Los cálidos rayos del sol acariciaban el rostro del niño con los ojos cerrados. El paisaje azul y tranquilizador de la playa lo rodeaba como lo hacían sus familiares cuando soplaba las velas de la tarta de cumpleaños. A pesar de no abrir los ojos, la felicidad no se borraba de su sonrisa.
De vez en cuando, alguna gaviota tapaba el sol, con su grito desgañitado, y la sombra lo abrigaba durante unos segundos. Esta ruptura de la quietud del paisaje le hacía sentir que vivía dentro de un cuadro de museo en movimiento. La brisa permanente peinaba su melena rubia de felino fiero y la fina arena se colaba entre los dedos de sus pies tan suavemente que a menudo le hacía cosquillas. Disfrutaba aquel instante, ajeno a la huella que iba dejando en él aquel momento, forjando su valentía y su sonrisa como si de acero se tratara.
Ese día de playa se había convertido en un recuerdo permanente al que recurría si necesitaba escapar a un remanso de paz sin que él se diera cuenta. Era su gran tesoro que guardaba en la caja fuerte de su memoria, la cual abría cuando necesitaba contemplar su riqueza intangible.
Aún oía a su cariñosa madre persiguiéndolo en un divertidísimo juego y cómo, con suma delicadeza, le limpiaba la arena de su cara con sus manos las cuales, para él, eran el lugar más seguro del mundo. Aquellos brazos, que solo apretaban para protegerlo, estaban grabados en su piel, como una agradable cicatriz.

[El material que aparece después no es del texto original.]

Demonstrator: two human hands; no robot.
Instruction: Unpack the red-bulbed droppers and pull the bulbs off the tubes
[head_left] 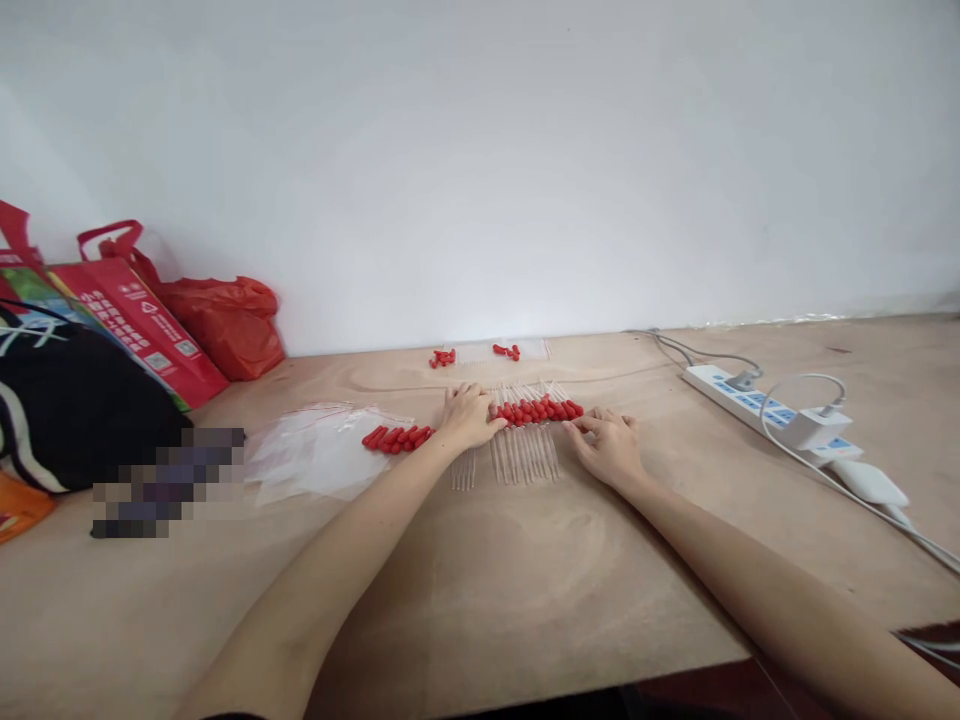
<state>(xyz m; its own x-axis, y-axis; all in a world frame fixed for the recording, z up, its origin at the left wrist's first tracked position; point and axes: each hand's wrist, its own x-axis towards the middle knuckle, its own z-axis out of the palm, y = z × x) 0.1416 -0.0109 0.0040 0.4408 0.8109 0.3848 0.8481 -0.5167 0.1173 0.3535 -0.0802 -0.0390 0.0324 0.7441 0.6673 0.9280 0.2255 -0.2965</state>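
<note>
Tubes (525, 457) judged light, fragile | red tops (538, 411) best gripped | left hand (469, 416), right hand (610, 446): fingers curled, grip cannot be told

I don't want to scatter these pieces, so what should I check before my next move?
1. Left hand beside the central row of red pieces: ok, at its left end.
2. Right hand near the row: ok, fingertips at its right end.
3. All red pieces together: not ok; others lie left of the left hand and near the wall.
4. Power strip apart from the right hand: ok.
5. Left forearm off the clear bags: cannot tell.
6. Firm grip: cannot tell.
</note>
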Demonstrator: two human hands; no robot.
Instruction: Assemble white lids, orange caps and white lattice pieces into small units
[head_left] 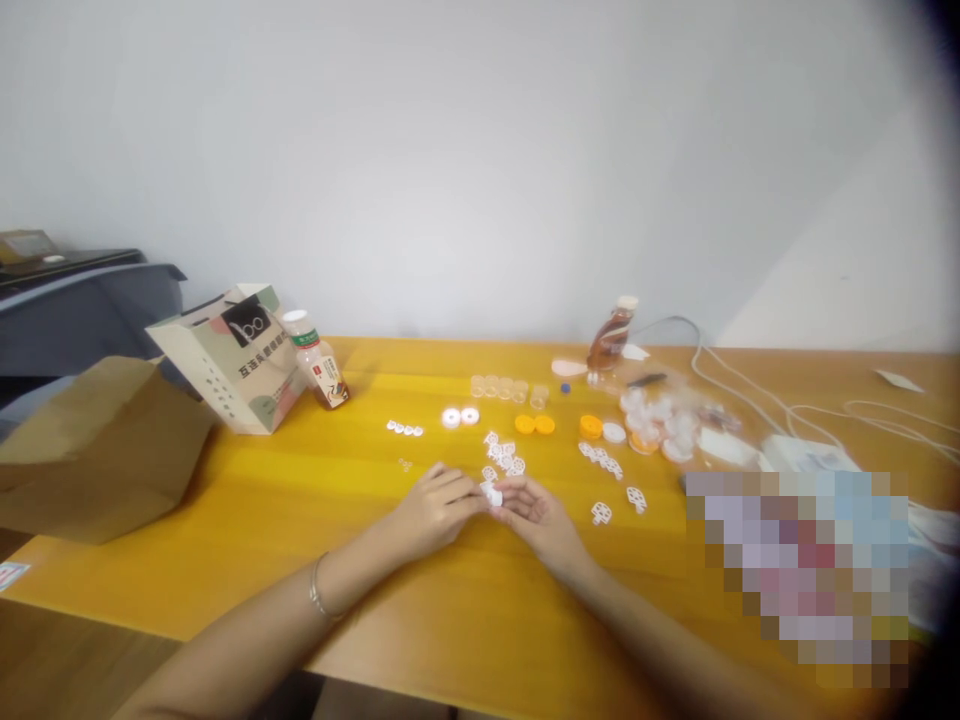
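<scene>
My left hand (437, 505) and my right hand (538, 517) meet over the middle of the yellow wooden table (300, 520). Both pinch a small white plastic piece (492, 493) between their fingertips. Just beyond the hands lies a cluster of several similar white lattice pieces (504, 455). More of them lie to the right (602, 460), with two single ones (601, 513) nearer me. A thin bracelet sits on my left wrist.
White rings (459, 417), orange caps (535, 424), clear small cups (510, 388) and a heap of white parts (660, 425) lie farther back. A paper bag (232, 355), a drink bottle (319, 360), a brown bag (97, 450) stand left. Cables (750, 390) run right.
</scene>
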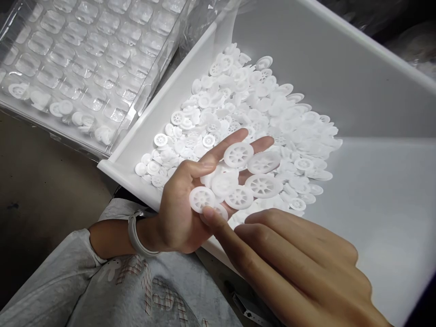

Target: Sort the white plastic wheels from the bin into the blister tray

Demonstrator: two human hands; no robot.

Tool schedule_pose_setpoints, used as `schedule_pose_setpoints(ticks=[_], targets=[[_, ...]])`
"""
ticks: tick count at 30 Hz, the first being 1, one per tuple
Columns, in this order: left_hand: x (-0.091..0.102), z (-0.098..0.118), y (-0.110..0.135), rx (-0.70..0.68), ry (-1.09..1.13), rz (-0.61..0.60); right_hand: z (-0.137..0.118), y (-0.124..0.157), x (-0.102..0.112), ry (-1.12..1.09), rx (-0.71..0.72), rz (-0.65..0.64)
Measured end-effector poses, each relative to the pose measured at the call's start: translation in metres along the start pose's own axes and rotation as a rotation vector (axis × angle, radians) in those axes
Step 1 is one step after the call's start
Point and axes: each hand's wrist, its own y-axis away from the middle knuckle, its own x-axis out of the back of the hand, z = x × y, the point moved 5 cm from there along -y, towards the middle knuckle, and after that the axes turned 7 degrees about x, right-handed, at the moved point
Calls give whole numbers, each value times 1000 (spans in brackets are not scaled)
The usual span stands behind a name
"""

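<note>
My left hand (182,213) lies palm up with fingers stretched out over the white bin (374,91). Several white spoked plastic wheels (238,155) rest on its palm and fingers. My right hand (299,259) reaches in from the lower right, its index fingertip touching a wheel (202,199) at the near edge of the left palm; the other fingers are curled loosely. A large pile of the same white wheels (259,104) fills the bin beneath both hands.
A clear plastic blister tray (85,54) with rows of pockets sits at the upper left, a few wheels in its near pockets. A dark table surface (37,181) lies to the left. A watch band (134,234) circles my left wrist.
</note>
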Motion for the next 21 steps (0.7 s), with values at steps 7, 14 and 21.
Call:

El agua del mar lo aterraba. Era un lugar frío y desconocido que no dudaría en engullirlo aprovechando el mínimo descuido, una bestia tan inmenso que acababa en la línea lejana donde empezaba el cielo. Pero cogido a su madre sabía que no tenía nada que temer.
Aquel verano aprendió a nadar y el miedo desapareció. Ya no existían monstruos gigantescos, tan solo el orgullo de haberlo derrotado.

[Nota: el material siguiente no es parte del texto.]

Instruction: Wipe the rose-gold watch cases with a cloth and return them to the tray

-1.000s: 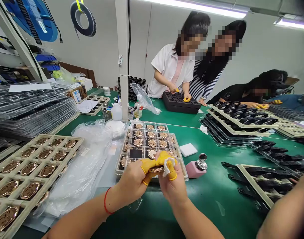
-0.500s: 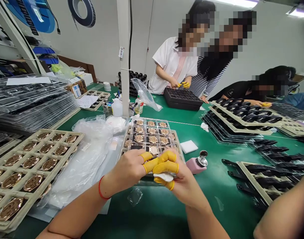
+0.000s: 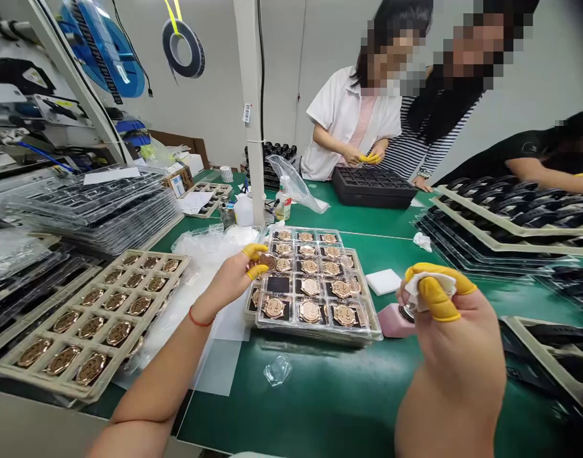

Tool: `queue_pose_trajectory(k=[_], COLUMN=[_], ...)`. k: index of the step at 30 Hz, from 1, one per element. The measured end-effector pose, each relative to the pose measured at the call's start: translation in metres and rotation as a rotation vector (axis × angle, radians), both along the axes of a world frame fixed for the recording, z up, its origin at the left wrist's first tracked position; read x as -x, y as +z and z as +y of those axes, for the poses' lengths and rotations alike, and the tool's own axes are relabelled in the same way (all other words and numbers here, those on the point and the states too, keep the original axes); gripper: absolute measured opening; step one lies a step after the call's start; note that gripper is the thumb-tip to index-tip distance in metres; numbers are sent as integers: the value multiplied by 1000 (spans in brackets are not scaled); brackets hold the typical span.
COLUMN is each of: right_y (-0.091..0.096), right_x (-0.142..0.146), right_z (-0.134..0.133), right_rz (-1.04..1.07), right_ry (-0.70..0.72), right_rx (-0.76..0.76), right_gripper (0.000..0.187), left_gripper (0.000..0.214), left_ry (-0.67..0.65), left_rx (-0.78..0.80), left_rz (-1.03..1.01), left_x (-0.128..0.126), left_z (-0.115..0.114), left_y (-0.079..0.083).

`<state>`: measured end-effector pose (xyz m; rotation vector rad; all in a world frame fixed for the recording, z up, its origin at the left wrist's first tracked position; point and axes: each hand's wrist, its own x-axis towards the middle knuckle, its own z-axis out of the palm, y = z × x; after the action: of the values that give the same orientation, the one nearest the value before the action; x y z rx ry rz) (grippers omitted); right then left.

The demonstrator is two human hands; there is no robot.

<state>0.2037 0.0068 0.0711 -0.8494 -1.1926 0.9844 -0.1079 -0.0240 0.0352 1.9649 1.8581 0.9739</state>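
Case (image 3: pixel 268 261) in left hand (image 3: pixel 231 280), trays (image 3: pixel 315 331) between, tissue (image 3: pixel 421 278) in right hand (image 3: pixel 456 337), pink bottle (image 3: pixel 394 322) partly behind.

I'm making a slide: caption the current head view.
Left hand holds a round part near the clear tray; right hand, a white wipe.

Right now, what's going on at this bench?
The left hand pinches a round metallic piece by a clear tray of rose-gold pieces. The right hand holds a crumpled white wipe near a pink bottle. Across the table, a co-worker has both hands above a black tray.
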Motion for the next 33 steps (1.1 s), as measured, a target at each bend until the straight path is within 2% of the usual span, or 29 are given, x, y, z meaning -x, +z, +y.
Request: queue_pose_trajectory(k=[4,6,8,10,14,19,22,25,27,30,33], right_y=[3,3,3,3,2,-6,-12,-17,-21,-25,-26], right_x=[-1,-1,-1,-2,-5,-3,10,31,42,49,48], right_z=[3,4,5,5,4,5,7,9,8,3,-1], right_rz=[44,67,88,97,114,41,-56,-229,-351,-465,-521], right_ry=[23,29,33,40,68,154,199,274,329,373,324], right_rx=[-18,-28,-27,-17,16,21,-42,-203,-307,-319,-358], right_gripper=[24,24,24,23,22,21,12,5,5,21,38], left_gripper=[30,26,25,26,20,19,12,10,13,15,17], left_ry=[-238,-270,-213,-98,76,93,61,-5,-103,-222,-270], left_rx=[167,183,173,161,210,247,186,69,10,-55,-89], left_rz=[207,255,312,364,441,433,400,354,223,13,-141], left_x=[-10,-15,-19,-23,-32,-34,-39,-59,-75,-93,-96], left_z=[27,33,36,41,60,77,64,36,15,-8,-17], left_y=[-21,-23,-22,-20,-22,-25,-16,-4,3,7,6])
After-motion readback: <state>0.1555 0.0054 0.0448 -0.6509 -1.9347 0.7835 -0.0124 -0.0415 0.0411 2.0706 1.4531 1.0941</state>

Sin embargo, cuando abrió los ojos, se encontraba demasiado lejos de aquel tiempo y aquel lugar. La tranquilidad de la playa había desaparecido como esa estrella fugaz que se desvanece antes de que puedas pedirle el deseo.
Todo era muy diferente allí donde estaba. El canto intermitente de las gaviotas había sido sustituido por un ruido constante y aterrador capaz de percutir cualquier oído. Los taladros que actuaban no muy lejos de él le hacían perder el hilo de sus recuerdos. El paisaje azul brillante se había teñido de un tono gris entristecido, convirtiendo la fina arena, que le hacía cosquillas en los pies, en escombros de edificios derruidos que le hacían perder el equilibrio. El dorado de su melena se escondía bajo el polvo levantado por cientos de paredes cansadas de resistir los maltratos. Por ese entonces, las sombras, que ya no abrigaban como antes, eran producidas por los aviones bombarderos. Las carreras las protagonizaban militares armados cuyas botas golpeaban el suelo en vez de correr sobre él.
En el momento en el que el niño se daba de bruces con la verdad, escuchó el sonido metálico de una pistola a escasos milímetros de su oído. Sentía el gélido acero presionándole la sien. Ya no quedaban caricias que recibir, solo sus cicatrices. Pero él ya no tenía miedo porque su madre le había enseñado a nadar el verano anterior, tenía experiencia tratando con monstruos inhumanos. Así que decidió cerrar los ojos para volver a aquel recuerdo feliz antes del estruendo del cañón.
La realidad lo alcanzó con la sonrisa del verano en la cara.